Similarly, if I build a maze, and in it leave myriad subtle cues and markers, scents and sights and sounds that I know will influence the observer going through the maze into turning left or right at specific points… then I have chosen their route, even before they’ve entered.
Well, that’s kind of what God has done.
And yet many people get lost in the maze or decide not to even try to find their way through. Some choose to go their own way and others follow others instead of the signs. It’s still up to us.
God is responsible for Creation, Arrendis, not ‘everything’. To us, Creation is ‘everything’. If you, for example, breed a dog that never leaves the homestead, its owner seems to know ‘everything’. That owner may have trained that dog well, known it all its life, and can know much of what that dog does. And yet, can that owner truly know every foot it will place? How it shall always react?
There is no weaseling involved. I would love to know that, whatever my choices, I am always acting in God’s name. That would mean that I could not act against God, or that to sin would be impossible. However, we are told, quite plainly, that both of those are quite possible.

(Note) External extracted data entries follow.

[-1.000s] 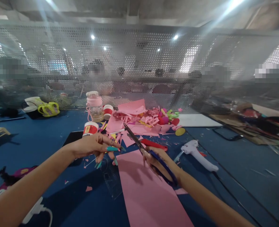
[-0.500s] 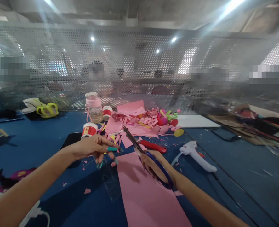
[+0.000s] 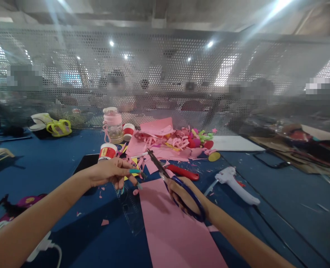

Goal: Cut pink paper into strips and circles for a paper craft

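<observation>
- Pink paper sheet (image 3: 176, 230) lies flat on the blue table (image 3: 279, 193), its long axis running from the person toward the scrap pile (image 3: 167, 143).
- Scissors (image 3: 170, 178), gripped in the closed right hand (image 3: 186, 193), point up-left, away from the person, blades over the sheet's far edge.
- Left hand (image 3: 111, 173) pinches a small, indistinct scrap beside the blades.

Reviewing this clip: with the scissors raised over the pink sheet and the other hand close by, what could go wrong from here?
1. The scissors in the right hand point their tips toward the left hand, whose fingers sit close to the blades; a nick seems possible.
2. The glue gun and its cord lie just right of the right forearm, which might snag them.
3. A clear ruler at the edge of the pink sheet may get knocked.
</observation>
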`<state>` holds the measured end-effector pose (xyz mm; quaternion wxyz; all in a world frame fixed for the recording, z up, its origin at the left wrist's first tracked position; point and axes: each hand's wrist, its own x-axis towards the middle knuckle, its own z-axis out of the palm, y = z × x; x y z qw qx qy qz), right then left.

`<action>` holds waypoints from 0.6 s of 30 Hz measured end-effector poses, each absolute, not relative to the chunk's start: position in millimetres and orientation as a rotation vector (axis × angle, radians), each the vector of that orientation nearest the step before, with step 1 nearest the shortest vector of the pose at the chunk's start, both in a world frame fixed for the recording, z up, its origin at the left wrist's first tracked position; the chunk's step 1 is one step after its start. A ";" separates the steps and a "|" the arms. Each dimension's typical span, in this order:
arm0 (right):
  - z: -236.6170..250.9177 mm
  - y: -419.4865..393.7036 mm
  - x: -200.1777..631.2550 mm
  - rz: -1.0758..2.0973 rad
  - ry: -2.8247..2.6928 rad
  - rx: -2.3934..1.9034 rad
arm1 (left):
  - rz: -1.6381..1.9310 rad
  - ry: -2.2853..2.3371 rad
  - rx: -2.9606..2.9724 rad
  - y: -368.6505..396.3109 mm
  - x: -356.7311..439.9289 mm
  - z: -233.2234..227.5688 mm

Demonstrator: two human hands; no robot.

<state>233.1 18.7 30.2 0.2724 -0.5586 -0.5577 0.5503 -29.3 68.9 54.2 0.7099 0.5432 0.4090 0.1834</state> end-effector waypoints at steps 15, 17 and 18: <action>38.0 17.8 222.6 1.496 -1.440 -1.598 | 0.333 0.913 1.311 67.0 -27.4 59.2; 36.0 17.4 224.5 1.512 -1.458 -1.551 | 0.330 0.918 1.300 67.2 -27.8 59.0; 35.9 16.9 225.0 1.513 -1.472 -1.533 | 0.328 0.915 1.298 67.3 -28.0 58.9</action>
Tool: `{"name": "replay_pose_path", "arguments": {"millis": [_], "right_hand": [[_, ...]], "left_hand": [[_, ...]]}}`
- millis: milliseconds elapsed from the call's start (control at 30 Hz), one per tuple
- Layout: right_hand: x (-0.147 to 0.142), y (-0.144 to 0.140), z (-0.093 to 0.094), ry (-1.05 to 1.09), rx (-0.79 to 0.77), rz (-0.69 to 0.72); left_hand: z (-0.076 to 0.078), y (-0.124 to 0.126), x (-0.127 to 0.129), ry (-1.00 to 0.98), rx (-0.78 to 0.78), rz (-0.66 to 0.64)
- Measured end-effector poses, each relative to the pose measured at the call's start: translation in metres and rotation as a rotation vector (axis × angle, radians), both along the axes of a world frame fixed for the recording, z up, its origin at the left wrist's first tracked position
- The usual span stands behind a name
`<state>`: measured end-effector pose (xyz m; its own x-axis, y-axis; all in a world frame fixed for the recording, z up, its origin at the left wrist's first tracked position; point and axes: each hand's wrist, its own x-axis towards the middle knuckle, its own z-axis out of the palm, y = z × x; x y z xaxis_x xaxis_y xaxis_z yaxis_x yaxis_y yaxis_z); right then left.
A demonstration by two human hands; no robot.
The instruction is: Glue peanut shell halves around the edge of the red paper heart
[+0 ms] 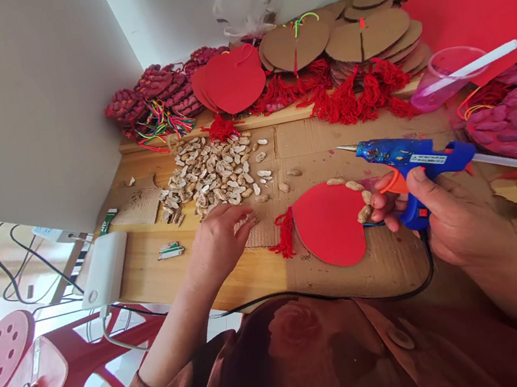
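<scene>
Blue plastic glue gun point(413, 159), red heart-shaped card point(329, 224)

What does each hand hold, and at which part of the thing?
The right hand holds the blue plastic glue gun by its handle, one finger at the orange trigger. The left hand rests at the pile of peanut shells; a hold cannot be told.
</scene>
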<state>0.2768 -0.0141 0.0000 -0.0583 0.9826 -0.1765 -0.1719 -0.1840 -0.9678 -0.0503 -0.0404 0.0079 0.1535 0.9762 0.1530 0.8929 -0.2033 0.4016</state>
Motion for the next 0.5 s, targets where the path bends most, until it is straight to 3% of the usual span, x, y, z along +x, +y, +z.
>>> {"name": "replay_pose_path", "arguments": {"millis": [133,500], "right_hand": [[0.000,-0.001,0.002,-0.001,0.015,0.018],[0.003,-0.002,0.001,0.025,0.003,-0.008]], "left_hand": [[0.001,0.002,0.000,0.009,-0.051,-0.015],[0.008,0.011,0.013,0.280,-0.152,-0.109]]}}
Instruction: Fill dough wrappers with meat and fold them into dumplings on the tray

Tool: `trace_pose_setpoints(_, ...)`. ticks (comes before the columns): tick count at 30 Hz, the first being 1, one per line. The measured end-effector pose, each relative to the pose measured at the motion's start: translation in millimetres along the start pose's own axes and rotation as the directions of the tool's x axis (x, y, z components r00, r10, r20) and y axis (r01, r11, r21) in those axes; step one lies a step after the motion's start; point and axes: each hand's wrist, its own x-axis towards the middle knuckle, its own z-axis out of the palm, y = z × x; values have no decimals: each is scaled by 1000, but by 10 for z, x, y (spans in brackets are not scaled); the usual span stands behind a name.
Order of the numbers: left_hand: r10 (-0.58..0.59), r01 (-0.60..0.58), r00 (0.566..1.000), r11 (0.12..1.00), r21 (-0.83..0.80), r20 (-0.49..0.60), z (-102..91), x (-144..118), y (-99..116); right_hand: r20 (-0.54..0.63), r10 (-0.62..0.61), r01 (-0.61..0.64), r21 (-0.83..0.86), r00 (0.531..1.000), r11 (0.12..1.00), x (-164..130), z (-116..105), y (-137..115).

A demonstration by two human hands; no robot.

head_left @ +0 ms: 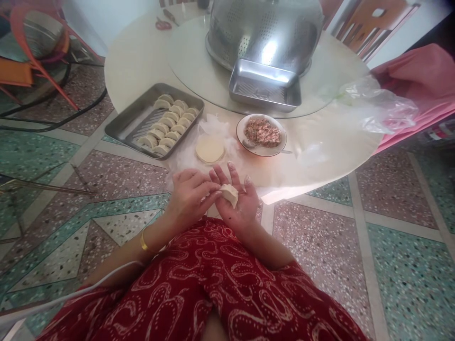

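Observation:
A folded white dumpling (229, 193) lies in the palm of my right hand (238, 203), whose fingers are spread upward. My left hand (190, 194) pinches the dumpling's left edge with its fingertips. Both hands hover above my lap, just in front of the table's near edge. On the table behind them sits a stack of round dough wrappers (209, 148) on a plastic sheet. To its right stands a bowl of minced filling (262, 133) with a spoon in it. A metal tray (122, 128) at the left holds several finished dumplings in rows.
A round pale table (142, 57) carries a glass turntable with an upturned metal colander (265, 31) and an empty metal tray (265, 87). A crumpled plastic bag (377, 106) lies at the right edge. Scissors (163, 23) rest far back. Chairs stand around on the terrazzo floor.

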Motion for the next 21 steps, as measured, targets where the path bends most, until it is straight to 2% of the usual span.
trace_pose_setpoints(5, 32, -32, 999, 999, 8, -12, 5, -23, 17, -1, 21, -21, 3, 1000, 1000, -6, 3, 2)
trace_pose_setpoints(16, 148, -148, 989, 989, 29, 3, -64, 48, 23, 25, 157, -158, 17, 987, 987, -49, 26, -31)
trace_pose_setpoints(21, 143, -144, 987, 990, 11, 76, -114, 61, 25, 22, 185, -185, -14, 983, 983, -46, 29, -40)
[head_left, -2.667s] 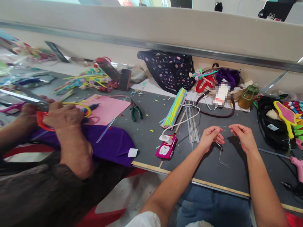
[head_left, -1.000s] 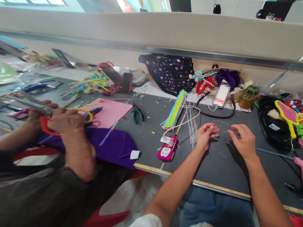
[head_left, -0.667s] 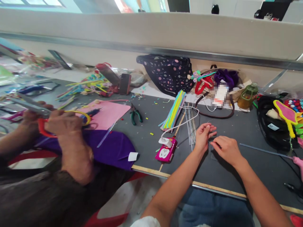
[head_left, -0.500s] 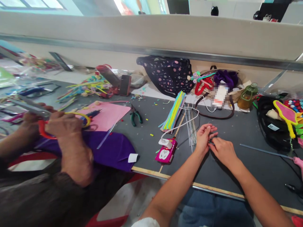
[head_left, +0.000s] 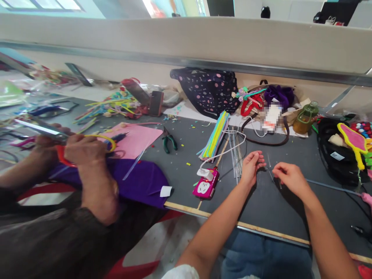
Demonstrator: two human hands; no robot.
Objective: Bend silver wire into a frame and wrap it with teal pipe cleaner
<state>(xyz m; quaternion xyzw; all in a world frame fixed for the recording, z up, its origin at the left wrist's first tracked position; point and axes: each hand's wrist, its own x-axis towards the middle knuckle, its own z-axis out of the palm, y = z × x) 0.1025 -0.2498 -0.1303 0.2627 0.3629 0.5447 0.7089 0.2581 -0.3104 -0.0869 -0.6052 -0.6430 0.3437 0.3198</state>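
A thin wire [head_left: 270, 173] is pinched between both hands just above the dark table [head_left: 186, 182], towards its near edge: the left hand [head_left: 252, 166] has its fingertips closed on one end, the right hand [head_left: 289, 179] nips the other, the two hands just apart. Beside the left hand lies a bundle of straight wires [head_left: 236, 155], with a pink power strip [head_left: 205, 185] and a sheaf of pipe cleaners [head_left: 215, 135] close by. Farther left, a co-worker's hand [head_left: 84, 149] grips scissors [head_left: 62, 141] over purple cloth [head_left: 139, 180].
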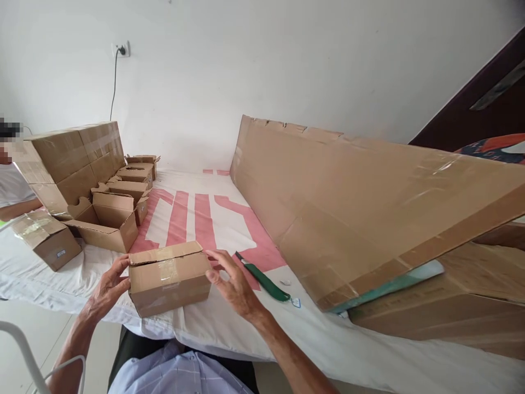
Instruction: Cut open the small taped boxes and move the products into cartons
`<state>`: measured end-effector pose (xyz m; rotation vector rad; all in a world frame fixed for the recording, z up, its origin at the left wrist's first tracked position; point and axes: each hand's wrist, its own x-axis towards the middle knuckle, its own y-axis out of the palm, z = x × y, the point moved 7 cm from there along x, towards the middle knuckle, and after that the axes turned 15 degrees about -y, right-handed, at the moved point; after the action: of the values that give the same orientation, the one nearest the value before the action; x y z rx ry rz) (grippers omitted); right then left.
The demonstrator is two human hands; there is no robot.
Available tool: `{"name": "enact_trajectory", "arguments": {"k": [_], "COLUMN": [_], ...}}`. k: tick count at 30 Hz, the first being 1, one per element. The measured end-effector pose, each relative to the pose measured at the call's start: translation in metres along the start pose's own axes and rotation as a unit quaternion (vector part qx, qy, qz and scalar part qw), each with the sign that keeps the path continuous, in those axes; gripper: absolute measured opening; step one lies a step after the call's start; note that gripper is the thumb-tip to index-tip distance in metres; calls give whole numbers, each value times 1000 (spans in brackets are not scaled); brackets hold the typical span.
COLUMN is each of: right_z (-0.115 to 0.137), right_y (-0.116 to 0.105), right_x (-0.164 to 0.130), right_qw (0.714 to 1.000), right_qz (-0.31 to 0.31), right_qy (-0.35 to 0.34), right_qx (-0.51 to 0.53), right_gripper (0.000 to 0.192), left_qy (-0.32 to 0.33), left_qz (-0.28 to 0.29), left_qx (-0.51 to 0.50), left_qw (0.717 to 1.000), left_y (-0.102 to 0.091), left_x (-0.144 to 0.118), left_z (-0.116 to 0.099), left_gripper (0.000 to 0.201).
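Observation:
A small closed cardboard box (172, 298) lies on the sheet in front of me, with clear tape over its top seam and down the front. One lid edge stands slightly raised along the seam. At its left end, my left hand (107, 287) presses with fingers and thumb. My right hand (233, 283) is curved around the opposite end, thumb at the front corner and fingers behind. Right of that hand lies a long green-handled tool (266, 282) with a narrow dark tip. A small tag (296, 302) is by its near end.
Several open cardboard boxes (107, 236) stand in a row at left, beside a taped box (51, 241) and a large carton stack (68, 158). A big cardboard panel (369, 213) leans at right. Another person's arm (20, 209) shows far left. A white metal frame (24, 350) is lower left.

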<state>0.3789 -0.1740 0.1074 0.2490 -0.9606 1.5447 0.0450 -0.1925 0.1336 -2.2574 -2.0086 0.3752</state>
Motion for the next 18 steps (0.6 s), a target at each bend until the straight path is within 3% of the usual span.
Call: {"name": "enact_trajectory", "arguments": {"k": [5, 7, 11, 16, 18], "right_z": [28, 27, 21, 28, 36], "right_y": [34, 37, 35, 25, 18], "right_x": [6, 1, -5, 2, 7], "right_qw": [993, 991, 993, 990, 986], "right_qz": [-20, -26, -27, -56, -74], "right_qy": [-75, -82, -70, -69, -86], "right_qx": [-89, -99, -90, -111, -123], "right_gripper": [49, 52, 59, 77, 67], "left_qy": [3, 12, 5, -16, -17], "left_qz": [30, 34, 40, 28, 18], "left_qx": [20, 21, -3, 61, 77], "left_qw": [999, 999, 999, 998, 997], "left_y": [8, 9, 5, -1, -4], "left_x": [-4, -4, 0, 5, 7], "left_z": [-6, -7, -3, 5, 8], "left_gripper": [44, 52, 83, 78, 85]}}
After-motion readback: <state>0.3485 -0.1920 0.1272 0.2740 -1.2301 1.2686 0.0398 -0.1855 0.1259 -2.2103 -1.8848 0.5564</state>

Except they don’t. They’re not making those choices. Those choices were made for them, before they got there, under the Amarr faith, even if the Amarr faith tries to claim otherwise.
If I know… 100% inerrantly cannot be wrong know that ‘If I do X, Y will happen, Y cannot not happen. And if I do not do X, Y cannot happen’, and I choose to do X?
I am responsible for Y happening. Me. Not the poor schmuck I leave holding the bag and blaming themselves.